→ Required action
Print nothing but the lines below starting at the line that holds "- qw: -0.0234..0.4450" and ending at the line that holds "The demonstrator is", including both, each exactly as written.
________________________________________
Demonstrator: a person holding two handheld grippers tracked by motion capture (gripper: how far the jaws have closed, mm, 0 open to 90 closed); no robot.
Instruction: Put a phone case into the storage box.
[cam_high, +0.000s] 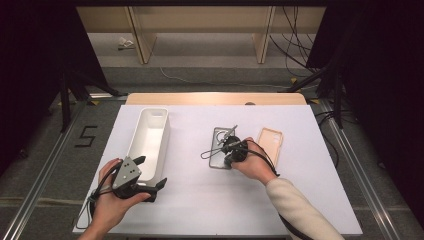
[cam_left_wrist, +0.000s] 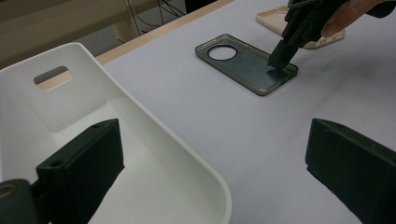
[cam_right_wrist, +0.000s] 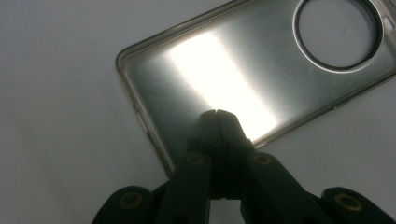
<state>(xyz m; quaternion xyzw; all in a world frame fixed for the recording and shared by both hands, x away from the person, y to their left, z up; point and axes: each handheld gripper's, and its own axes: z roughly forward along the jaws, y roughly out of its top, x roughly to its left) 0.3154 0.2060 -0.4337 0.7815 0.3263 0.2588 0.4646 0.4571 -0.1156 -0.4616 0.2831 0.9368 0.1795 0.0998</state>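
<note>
Closed right gripper (cam_right_wrist: 217, 114) tips rest on grey phone case (cam_right_wrist: 261, 60).

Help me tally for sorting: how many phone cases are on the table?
2. A grey phone case lies mid-table under the shut right gripper; a beige phone case lies just right of it, beside the hand.

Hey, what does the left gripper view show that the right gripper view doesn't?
Left gripper view: the white bin, the beige phone case and the left tongs, open over the bin's rim. Right gripper view: the right tongs close up, shut with nothing between them, tips over the grey phone case. Shared: that grey case with its round camera hole, lying on the white table.
</note>
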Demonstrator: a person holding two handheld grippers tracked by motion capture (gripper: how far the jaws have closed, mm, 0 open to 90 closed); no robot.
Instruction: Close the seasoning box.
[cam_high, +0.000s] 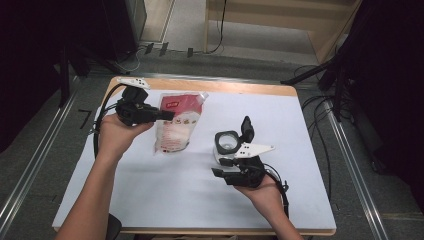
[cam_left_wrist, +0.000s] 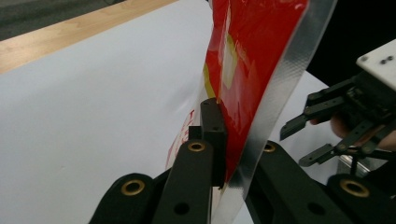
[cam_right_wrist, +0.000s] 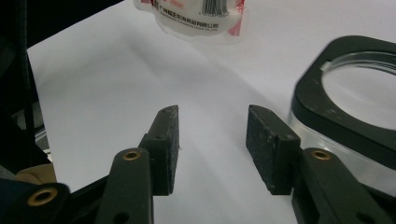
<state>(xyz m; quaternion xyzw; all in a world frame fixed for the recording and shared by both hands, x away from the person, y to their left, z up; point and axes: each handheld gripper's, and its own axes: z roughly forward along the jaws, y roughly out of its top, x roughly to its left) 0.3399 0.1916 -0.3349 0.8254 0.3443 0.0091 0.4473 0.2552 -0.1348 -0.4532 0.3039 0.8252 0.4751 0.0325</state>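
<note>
Nearest me, my right claw (cam_high: 218, 167) sits low over the white sheet (cam_high: 150, 190), jaws parted with nothing between them; in the right gripper view only bare sheet shows between the two pads (cam_right_wrist: 168, 140). Just beyond that claw, touching nothing of it, stands the clear container (cam_high: 227, 142) with its black square rim, its hinged lid (cam_high: 247, 128) tipped up at the far side. In the right gripper view the container (cam_right_wrist: 345, 102) lies just right of the right-hand jaw.

Farther off and across from that claw, my left claw (cam_high: 167, 115) is clamped on the upper edge of the red-and-white pouch (cam_high: 175, 125). In the left gripper view the pouch (cam_left_wrist: 252, 60) rises between the pads, its clear sealed border caught in the grip. The pouch hangs from that claw toward me, its lower end on or near the sheet; I cannot tell which. Beyond the left claw runs the wooden table edge (cam_high: 225, 87).
</note>
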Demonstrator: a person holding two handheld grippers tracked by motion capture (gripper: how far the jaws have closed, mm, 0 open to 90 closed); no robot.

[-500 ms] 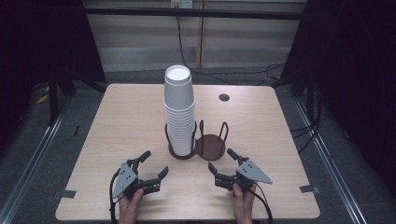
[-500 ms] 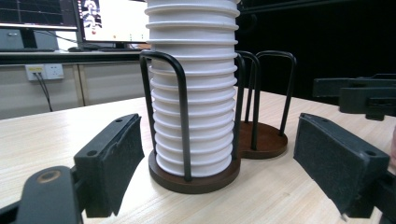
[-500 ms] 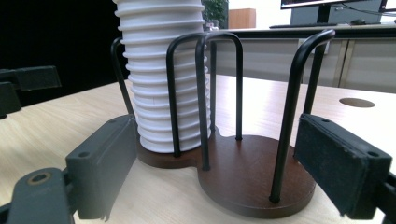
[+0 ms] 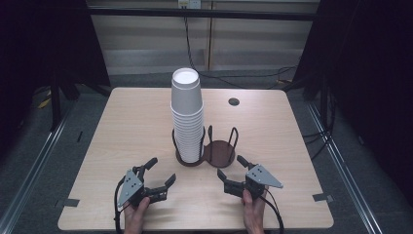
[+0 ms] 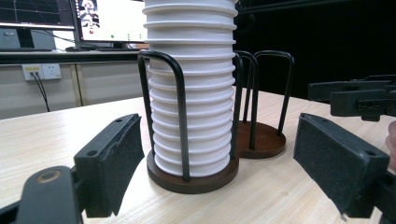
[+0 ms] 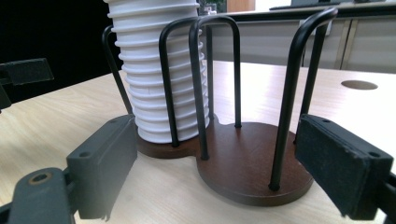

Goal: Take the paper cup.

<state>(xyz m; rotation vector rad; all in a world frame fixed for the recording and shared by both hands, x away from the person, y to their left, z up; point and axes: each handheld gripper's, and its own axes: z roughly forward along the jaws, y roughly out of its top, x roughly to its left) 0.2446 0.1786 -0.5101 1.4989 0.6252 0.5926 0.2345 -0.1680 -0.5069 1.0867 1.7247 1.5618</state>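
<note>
A tall stack of white paper cups (image 4: 186,117) stands in the left ring of a brown two-ring holder with black wire hoops (image 4: 219,153) at mid-table. Its right ring is bare. My left gripper (image 4: 163,169) rests near the front edge, left of the holder, jaws wide apart and empty. In the left gripper view the cups (image 5: 191,93) and the holder base (image 5: 196,179) lie ahead between the pads (image 5: 116,158). My right gripper (image 4: 230,165) sits to the front right, open and empty. It faces the bare ring (image 6: 247,158), with the cups (image 6: 159,70) behind it.
A round cable hole (image 4: 234,102) lies in the far right of the wooden table (image 4: 122,126). Dark curtains flank the table and cables run on the floor behind it. Monitors (image 5: 107,18) stand on a desk beyond.
</note>
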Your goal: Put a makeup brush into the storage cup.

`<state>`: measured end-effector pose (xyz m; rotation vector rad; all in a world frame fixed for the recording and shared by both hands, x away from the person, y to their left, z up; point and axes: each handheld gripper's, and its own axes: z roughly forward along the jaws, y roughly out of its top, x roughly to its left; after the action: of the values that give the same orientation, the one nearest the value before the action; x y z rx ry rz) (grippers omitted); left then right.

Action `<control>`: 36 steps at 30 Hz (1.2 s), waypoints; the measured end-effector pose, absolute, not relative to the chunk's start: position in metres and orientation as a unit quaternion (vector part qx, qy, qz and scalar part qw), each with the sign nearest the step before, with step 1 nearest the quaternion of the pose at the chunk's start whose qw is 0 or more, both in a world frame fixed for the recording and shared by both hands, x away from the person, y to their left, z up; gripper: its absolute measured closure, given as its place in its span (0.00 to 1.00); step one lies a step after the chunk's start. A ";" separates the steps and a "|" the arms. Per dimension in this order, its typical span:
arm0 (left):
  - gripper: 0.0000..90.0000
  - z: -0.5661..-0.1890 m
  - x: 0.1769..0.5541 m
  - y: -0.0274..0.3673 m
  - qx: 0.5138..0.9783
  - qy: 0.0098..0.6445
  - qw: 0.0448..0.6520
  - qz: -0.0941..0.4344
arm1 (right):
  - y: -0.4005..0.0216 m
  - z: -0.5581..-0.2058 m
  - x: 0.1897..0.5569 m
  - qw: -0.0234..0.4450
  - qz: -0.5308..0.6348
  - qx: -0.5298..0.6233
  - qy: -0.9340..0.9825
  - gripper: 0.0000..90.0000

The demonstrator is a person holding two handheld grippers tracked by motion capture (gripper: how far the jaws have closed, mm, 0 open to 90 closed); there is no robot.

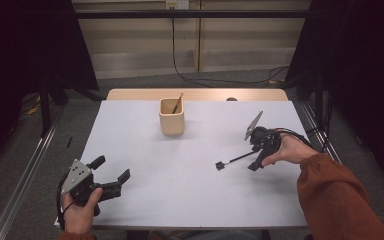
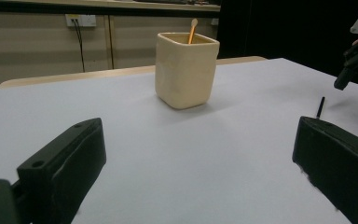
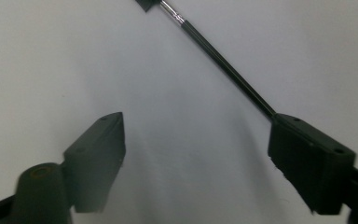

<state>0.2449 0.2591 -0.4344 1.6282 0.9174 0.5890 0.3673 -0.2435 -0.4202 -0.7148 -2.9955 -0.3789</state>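
Observation:
A thin black rod (image 1: pixel 233 160) with a small black head (image 1: pixel 220 165) lies on the white table (image 1: pixel 180 185), right of centre. My right gripper (image 1: pixel 255 156) points down over its near end. In the right gripper view the jaws (image 3: pixel 200 128) stand open, and the rod (image 3: pixel 223 58) runs from the top down to the tip of the right-hand jaw, not pinched. My left gripper (image 1: pixel 112 168) rests open at the front left, holding nothing (image 2: pixel 200 140). A beige square cup (image 1: pixel 171 116) (image 2: pixel 185 70) holds a wooden stick (image 2: pixel 192 30).
A wooden tabletop (image 1: pixel 195 94) adjoins the far edge. Dark stands and curtains flank both sides, and cables (image 1: pixel 220 80) run on the floor behind. A wide bare stretch of table lies between the two grippers. The other hand's gripper (image 2: pixel 354 65) shows far right in the left gripper view.

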 end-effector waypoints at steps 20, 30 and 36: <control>0.03 -0.435 0.244 0.256 0.694 0.382 0.560 0.243 | -0.250 -0.428 0.397 -0.019 -0.088 -0.225 -0.970 0.55; 0.03 -0.435 0.244 0.256 0.697 0.377 0.560 0.240 | -0.241 -0.438 0.405 -0.018 -0.066 -0.218 -0.974 0.54; 0.03 -0.435 0.244 0.256 0.697 0.377 0.560 0.242 | -0.239 -0.446 0.407 -0.011 -0.050 -0.212 -0.976 0.56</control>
<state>0.2444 0.2562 -0.4349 1.6438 0.8887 0.5699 0.4070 -0.2395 -0.4455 -0.6698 -3.0882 -0.1591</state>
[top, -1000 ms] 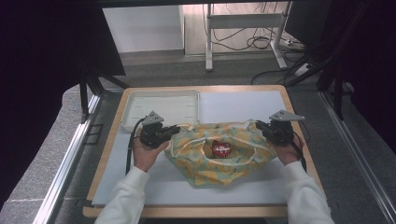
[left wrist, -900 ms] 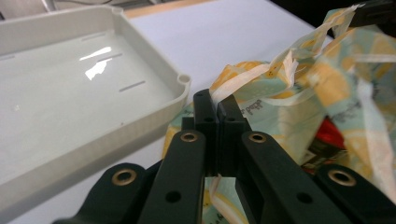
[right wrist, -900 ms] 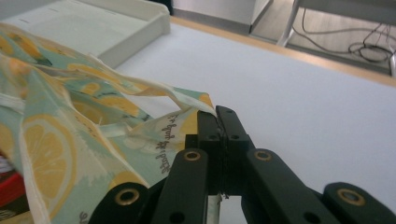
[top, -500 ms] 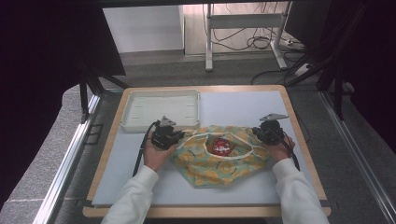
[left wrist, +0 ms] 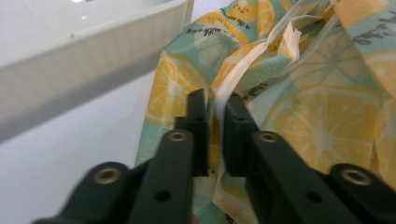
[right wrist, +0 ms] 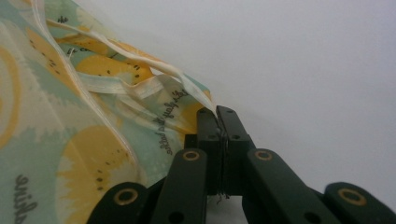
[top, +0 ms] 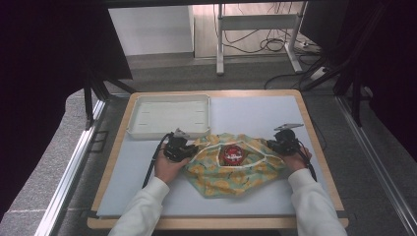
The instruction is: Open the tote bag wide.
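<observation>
A lemon-print cloth bag [top: 231,174] lies on the table with its mouth up, and a round red thing [top: 232,154] shows inside. My left gripper [top: 189,150] is at the bag's left rim. In the left gripper view the jaws [left wrist: 215,100] have just been opening; a narrow gap shows, with the bag's white strap [left wrist: 243,65] running loosely between them. My right gripper [top: 273,144] is at the bag's right rim. The right gripper view shows it [right wrist: 217,112] shut on the white strap [right wrist: 140,60], beside the bag's cloth [right wrist: 70,140].
A white shallow tray [top: 167,132] stands just behind my left gripper, and its wall [left wrist: 93,51] is close on the left in the left gripper view. The pale mat [top: 255,110] ends at a wooden border [top: 314,132] to the right of the right hand.
Both hands have come down and toward the near side with the bag's rim. The bag now rests lower and flatter on the table. The left jaws have parted slightly.
</observation>
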A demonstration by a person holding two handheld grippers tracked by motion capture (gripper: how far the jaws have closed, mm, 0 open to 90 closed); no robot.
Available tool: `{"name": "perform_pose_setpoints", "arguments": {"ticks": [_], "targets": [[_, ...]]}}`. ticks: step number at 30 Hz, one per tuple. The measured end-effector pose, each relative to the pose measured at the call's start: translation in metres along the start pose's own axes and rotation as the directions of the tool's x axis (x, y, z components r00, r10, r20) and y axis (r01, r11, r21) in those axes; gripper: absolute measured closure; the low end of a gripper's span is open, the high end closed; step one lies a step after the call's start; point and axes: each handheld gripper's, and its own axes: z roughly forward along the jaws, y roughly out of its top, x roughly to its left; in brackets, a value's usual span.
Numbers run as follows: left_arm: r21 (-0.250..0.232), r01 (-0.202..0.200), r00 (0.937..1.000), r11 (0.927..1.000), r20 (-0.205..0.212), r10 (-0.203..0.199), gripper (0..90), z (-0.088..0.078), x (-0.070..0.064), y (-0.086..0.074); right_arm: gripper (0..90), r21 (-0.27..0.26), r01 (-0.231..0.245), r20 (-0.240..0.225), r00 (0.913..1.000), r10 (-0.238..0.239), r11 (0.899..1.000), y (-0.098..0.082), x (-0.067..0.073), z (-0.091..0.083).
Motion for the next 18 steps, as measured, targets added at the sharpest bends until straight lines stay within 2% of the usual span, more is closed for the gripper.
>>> {"name": "perform_pose_setpoints", "arguments": {"ticks": [2, 5, 7, 8, 10, 12, 15, 18], "targets": [[-0.013, 0.001, 1.0000, 0.9999, 0.004, 0.000, 77.2, -0.002, -0.001, 0.001, 81.6, -0.015, -0.002, 0.013, 0.9999, 0.002, 1.000, 0.001, 0.000, -0.003], [-0.032, -0.014, 0.9999, 0.9994, 0.007, 0.014, 69.3, -0.006, -0.003, 0.004, 78.4, -0.050, -0.017, -0.005, 0.9999, 0.017, 0.999, 0.004, 0.000, -0.009], [-0.065, -0.013, 0.9999, 0.9978, -0.005, 0.012, 56.9, -0.011, -0.004, 0.007, 73.7, -0.069, -0.019, -0.011, 0.9998, 0.018, 0.997, 0.006, 0.000, -0.014], [-0.083, -0.004, 0.9999, 0.9966, -0.010, 0.003, 48.8, -0.015, -0.004, 0.009, 67.2, -0.084, -0.020, -0.015, 0.9997, 0.019, 0.996, 0.007, 0.000, -0.016], [-0.107, 0.008, 0.9999, 0.9942, -0.011, -0.010, 39.4, -0.022, -0.003, 0.013, 56.4, -0.108, -0.030, -0.013, 0.9995, 0.029, 0.994, 0.009, -0.001, -0.021], [-0.133, 0.018, 0.9998, 0.9910, -0.009, -0.019, 31.2, -0.029, -0.002, 0.016, 49.5, -0.146, -0.050, -0.023, 0.9986, 0.047, 0.988, 0.012, -0.002, -0.029], [-0.168, 0.022, 0.9998, 0.9856, 0.005, -0.021, 26.4, -0.039, -0.002, 0.020, 41.1, -0.191, -0.075, -0.034, 0.9970, 0.070, 0.979, 0.016, -0.005, -0.041], [-0.195, 0.021, 0.9996, 0.9806, 0.021, -0.017, 25.2, -0.048, -0.003, 0.024, 37.0, -0.225, -0.084, -0.045, 0.9961, 0.076, 0.971, 0.020, -0.008, -0.055]]}}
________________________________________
→ Task output
  - qw: -0.0234..0.4450
  - qz: -0.5308..0.6348
  - qx: -0.5298..0.6233
  - qy: -0.9340..0.9825
  - gripper: 0.0000..90.0000

The demonstrator is a person holding two handheld grippers tracked by motion capture (gripper: how far the jaws have closed, mm, 0 open to 90 closed); there is no robot.

No more output will be produced for this exercise.